Mas, no fundo, segundo Colin Humphreys, todos têm razão: é, na verdade, um problema de calendário. Mateus, Marcos e Lucas usaram um calendário mais antigo (adaptado dos egípcios) que o judaico, o calendário lunar.

No entanto, quanto à sexta-feira santa, e mais uma vez, “é relativamente consensual que todos os evangelhos apontem para a sexta-feira”, tal como afirma o padre Miguel Pedro Melo. “Alguns autores levantaram a possibilidade da quarta-feira e da quinta feira, mas não há grande evidência absoluta, ou seja, várias fontes com objetivos independentes a afirmar o mesmo”, diz.

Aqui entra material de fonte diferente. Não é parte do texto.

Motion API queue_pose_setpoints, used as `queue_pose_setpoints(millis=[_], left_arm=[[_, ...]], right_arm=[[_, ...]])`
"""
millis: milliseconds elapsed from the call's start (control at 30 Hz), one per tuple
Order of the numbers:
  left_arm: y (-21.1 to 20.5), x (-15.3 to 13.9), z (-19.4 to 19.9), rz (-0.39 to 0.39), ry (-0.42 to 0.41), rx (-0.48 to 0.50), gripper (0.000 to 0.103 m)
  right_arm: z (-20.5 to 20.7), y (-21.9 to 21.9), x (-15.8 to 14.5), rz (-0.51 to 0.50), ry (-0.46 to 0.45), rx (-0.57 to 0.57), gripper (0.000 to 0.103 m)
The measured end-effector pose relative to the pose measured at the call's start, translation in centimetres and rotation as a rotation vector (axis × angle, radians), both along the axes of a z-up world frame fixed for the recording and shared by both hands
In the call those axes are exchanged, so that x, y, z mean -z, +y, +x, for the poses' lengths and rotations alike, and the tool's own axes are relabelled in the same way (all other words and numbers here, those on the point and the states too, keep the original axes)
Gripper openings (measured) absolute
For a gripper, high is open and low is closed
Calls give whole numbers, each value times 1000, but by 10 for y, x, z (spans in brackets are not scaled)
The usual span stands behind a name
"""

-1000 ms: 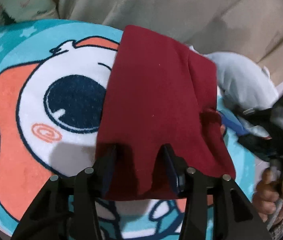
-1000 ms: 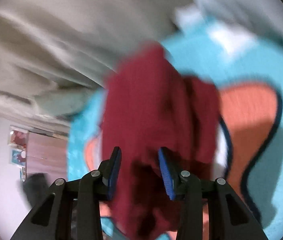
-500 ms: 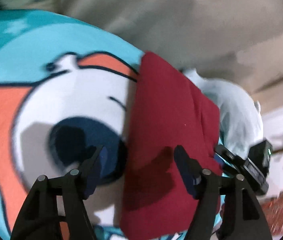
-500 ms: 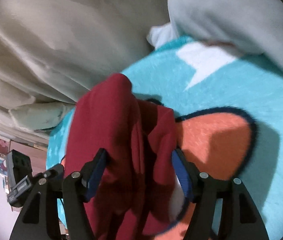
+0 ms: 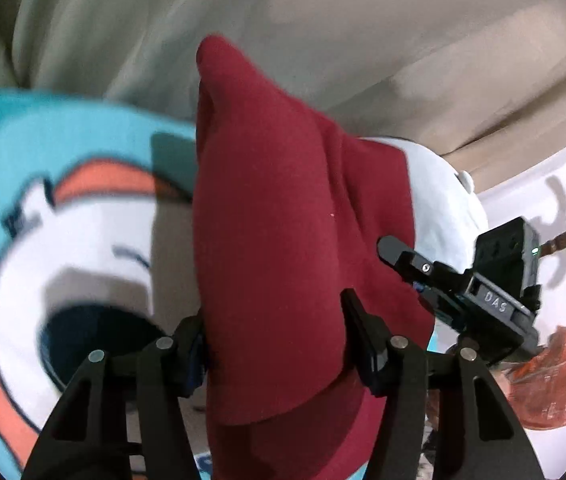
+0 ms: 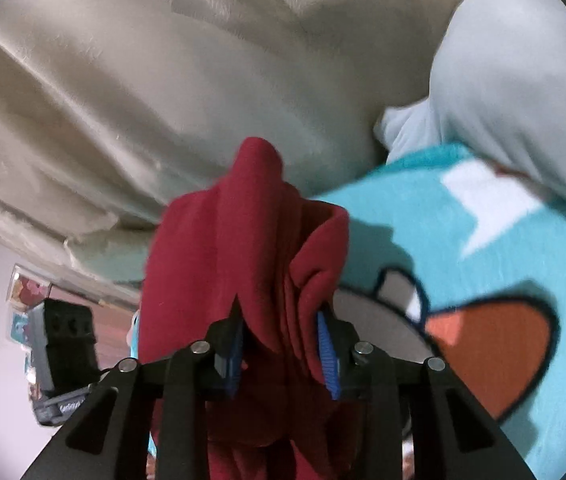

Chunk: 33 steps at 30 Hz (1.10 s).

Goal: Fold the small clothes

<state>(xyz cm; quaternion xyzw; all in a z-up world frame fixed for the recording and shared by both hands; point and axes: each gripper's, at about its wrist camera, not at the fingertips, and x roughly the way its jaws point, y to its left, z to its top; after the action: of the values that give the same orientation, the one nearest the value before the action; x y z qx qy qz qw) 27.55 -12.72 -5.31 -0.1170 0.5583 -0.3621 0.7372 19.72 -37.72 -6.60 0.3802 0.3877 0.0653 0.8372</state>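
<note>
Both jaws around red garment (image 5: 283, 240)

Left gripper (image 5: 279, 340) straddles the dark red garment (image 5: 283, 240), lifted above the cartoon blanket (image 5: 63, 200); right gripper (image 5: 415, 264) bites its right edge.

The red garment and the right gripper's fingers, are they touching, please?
Touching. The right wrist view shows the red garment bunched between both blue pads, cloth pressed against them.
</note>
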Motion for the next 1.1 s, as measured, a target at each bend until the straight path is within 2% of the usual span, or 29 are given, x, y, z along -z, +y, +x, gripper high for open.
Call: queue_pose_setpoints(millis=[67,100,133,167,200,233,300,367,467,533,567,633,667,700,733,767,833,900,933,967,1033,1100], left_arm=[[-4,5,8,62,-7,-26,64],[-7,15,11,112,-8,-43,64],[-10,33,12,197,-14,-54,64],[-11,43,10,245,-23,-56,64],[-7,50,7,252,-31,-65,65],[-1,53,3,223,-27,-80,65],[10,53,-1,164,13,-102,65],[19,47,-7,136,14,-131,65],[35,30,-26,139,-53,-180,65],[38,24,-36,132,-73,-206,65],[44,21,-44,127,-86,-222,66],[54,17,-53,135,-112,-239,66],[57,15,-59,147,-134,-239,66],[59,12,-61,153,-151,-238,66],[60,14,-60,157,-164,-240,66],[65,10,-65,160,-192,-249,66],[85,5,-65,170,-237,-271,66],[88,-6,-75,210,-336,-285,67],[86,-11,-81,244,-397,-286,68],[86,-13,-83,261,-423,-288,69],[84,-19,-87,294,-476,-303,69],[86,-28,-99,314,-529,-327,69]], right_arm=[[11,-5,18,-16,61,16,54],[17,-8,35,-63,154,24,59],[18,-9,49,-114,241,41,60],[14,-11,57,-130,282,57,63],[6,-14,56,-95,249,73,64],[-2,-16,51,-91,230,100,64],[-17,-12,27,-173,186,147,64],[-25,-1,3,-184,100,134,64],[-27,30,-20,-143,10,52,64],[-15,58,-19,-99,-6,-36,64],[-8,68,-11,-72,10,-77,64],[-2,70,11,-51,74,-83,63],[-1,65,30,-53,138,-52,59],[-4,63,42,-49,168,-33,41],[-7,56,53,-27,182,0,17],[-13,48,58,21,182,41,12],[-15,48,57,45,192,64,12],[-13,58,47,-13,208,70,13],[-12,64,42,-46,210,74,16],[-11,68,39,-65,207,75,20],[-15,74,34,-94,201,70,33],[-24,78,37,-112,201,66,33]])
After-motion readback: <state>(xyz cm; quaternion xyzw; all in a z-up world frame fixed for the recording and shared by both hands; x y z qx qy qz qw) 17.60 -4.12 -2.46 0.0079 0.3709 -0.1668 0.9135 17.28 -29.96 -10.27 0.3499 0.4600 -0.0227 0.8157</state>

Por outro lado, quanto à falta de consenso relativamente às horas de crucificação, o padre Miguel Pedro Melo é mais pragmático: “São detalhes, tendo em conta que na altura não existiam grandes mecanismos de medição do tempo”, conta.

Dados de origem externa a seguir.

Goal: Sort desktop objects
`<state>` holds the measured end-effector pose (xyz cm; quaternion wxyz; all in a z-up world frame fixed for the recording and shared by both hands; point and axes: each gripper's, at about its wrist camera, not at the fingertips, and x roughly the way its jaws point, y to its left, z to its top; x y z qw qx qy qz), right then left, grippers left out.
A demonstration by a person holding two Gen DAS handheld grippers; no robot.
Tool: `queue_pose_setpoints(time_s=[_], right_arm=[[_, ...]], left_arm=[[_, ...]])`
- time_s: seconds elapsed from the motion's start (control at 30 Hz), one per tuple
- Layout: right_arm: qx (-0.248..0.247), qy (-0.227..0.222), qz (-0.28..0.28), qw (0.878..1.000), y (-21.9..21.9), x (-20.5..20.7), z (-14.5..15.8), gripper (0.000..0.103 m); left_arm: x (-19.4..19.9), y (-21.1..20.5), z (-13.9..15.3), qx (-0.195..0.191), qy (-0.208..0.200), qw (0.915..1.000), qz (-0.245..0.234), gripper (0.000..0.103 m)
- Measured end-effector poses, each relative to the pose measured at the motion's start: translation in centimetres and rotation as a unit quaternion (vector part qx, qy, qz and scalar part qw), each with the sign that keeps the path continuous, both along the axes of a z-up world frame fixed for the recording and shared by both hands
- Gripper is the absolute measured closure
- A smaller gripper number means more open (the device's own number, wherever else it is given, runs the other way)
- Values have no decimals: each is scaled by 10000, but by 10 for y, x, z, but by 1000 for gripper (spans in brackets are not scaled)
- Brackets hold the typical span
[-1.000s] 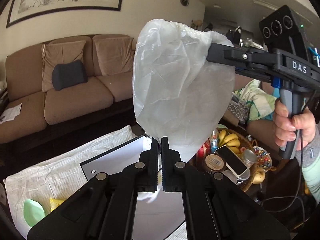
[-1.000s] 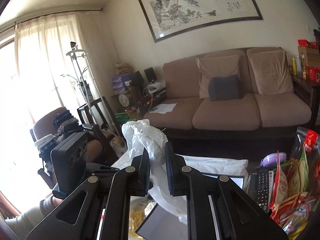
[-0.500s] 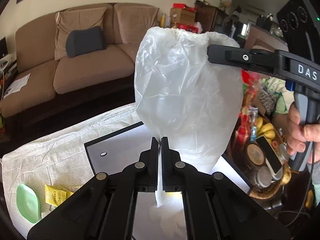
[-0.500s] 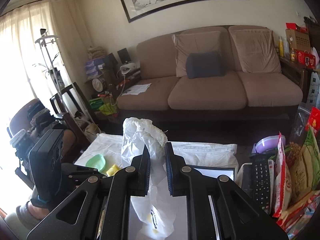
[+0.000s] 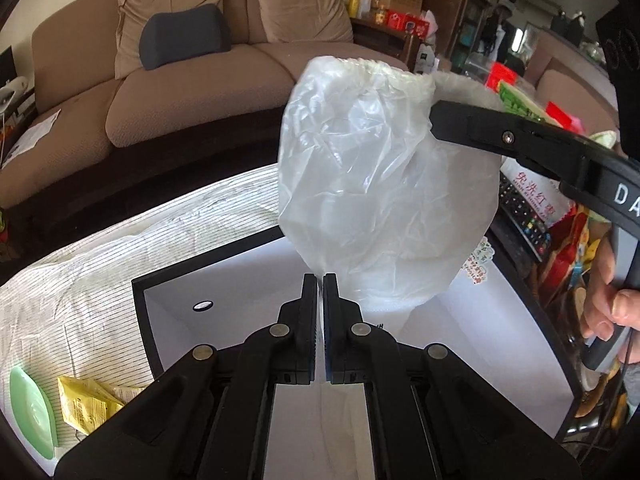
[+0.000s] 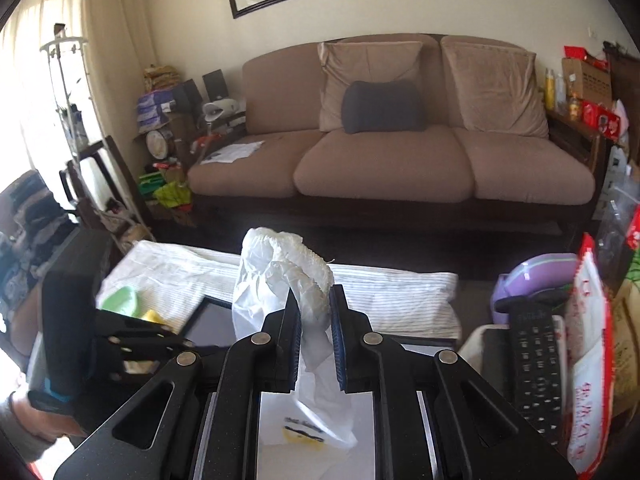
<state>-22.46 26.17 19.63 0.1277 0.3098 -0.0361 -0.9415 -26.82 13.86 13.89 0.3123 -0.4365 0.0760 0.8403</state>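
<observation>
A translucent white plastic bag point(image 5: 384, 188) hangs over a black-rimmed white box point(image 5: 520, 344) on the striped cloth. My left gripper point(image 5: 320, 280) is shut on the bag's lower edge. My right gripper point(image 6: 314, 300) is shut on the bag's bunched elastic rim point(image 6: 296, 272) and holds it up; its arm enters the left wrist view from the right point(image 5: 520, 140). The bag's bottom, with a yellow print point(image 6: 300, 432), droops into the box.
A green dish point(image 5: 28, 412) and a yellow packet point(image 5: 84, 400) lie on the cloth left of the box. A remote point(image 6: 532, 360), snack bags point(image 6: 592, 360) and a purple lidded bowl point(image 6: 532, 276) crowd the right side. A brown sofa point(image 6: 384, 160) stands behind.
Both grippers have come down with the bag, from up in the air to just over the box. Both stay shut on it.
</observation>
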Motion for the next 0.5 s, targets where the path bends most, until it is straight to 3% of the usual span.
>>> queue_pose_setpoints(time_s=[0.1,0.2,0.23,0.37,0.5], right_arm=[[69,30,-270,9996,11,3,1,90],[133,58,-392,9991,19,5,6,90],[155,55,-378,9991,20,5,7,90],[306,-75,-404,9987,18,1,2,90],[346,-123,-442,9983,15,1,-5,90]], left_arm=[[11,-12,14,171,42,9998,29,94],[37,-17,21,-5,-8,9989,-461,73],[47,-13,18,-214,-113,9972,-711,68],[90,15,-21,-1357,-415,9811,-1318,69],[104,34,-61,-2163,-840,9642,-1285,68]])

Mas o debate à volta do dia da crucificação de Cristo chega ao ponto de se discutir a famosa citação “ao terceiro dia, Ele ressuscitou”, que surge nos evangelhos, descrita de forma diferente. Há ainda outra, segundo São Mateus (12:40): “Pois como Jonas esteve três dias e três noites no ventre da baleia, assim estará o Filho do homem três dias e três noites no seio da terra”.

À luz da contagem dos dias da era moderna, de sexta-feira a Domingo, não se cumprem três dias nem três noites. Se Jesus foi sepultado ao final do dia de sexta-feira, distando apenas duas noites e um dia da data em que ressuscitou, como é que poderia ter morrido no dia destacado por diferentes evangelhos? Fica a pergunta, reforçando a tal ideia de que o rigor não foi um dos critérios aplicados naquela época, sendo que, por um lado, faltavam meios para calcular o tempo, e, por outro, a Bíblia apresenta os eventos de forma teológica e não científica.

Com as várias interpretações existentes e com o debate que a vida e a morte de Cristo originou ao longo dos séculos, convém dizer que “a sexta-feira santa” é, sobretudo, uma data simbólica que é comummente utilizada hoje em dia pela fé cristã. Aliás, em Portugal, esta sexta-feira é feriado (religioso) por ser sexta-feira santa, tal como acontece sempre antes do domingo de Páscoa.

Até porque os textos bíblicos são também simbólicos, tal como também explicado nos diferentes artigos de fact-checking do Observador sobre o Natal, levando a que se façam diferentes interpretações de um determinado episódio da vida de Jesus.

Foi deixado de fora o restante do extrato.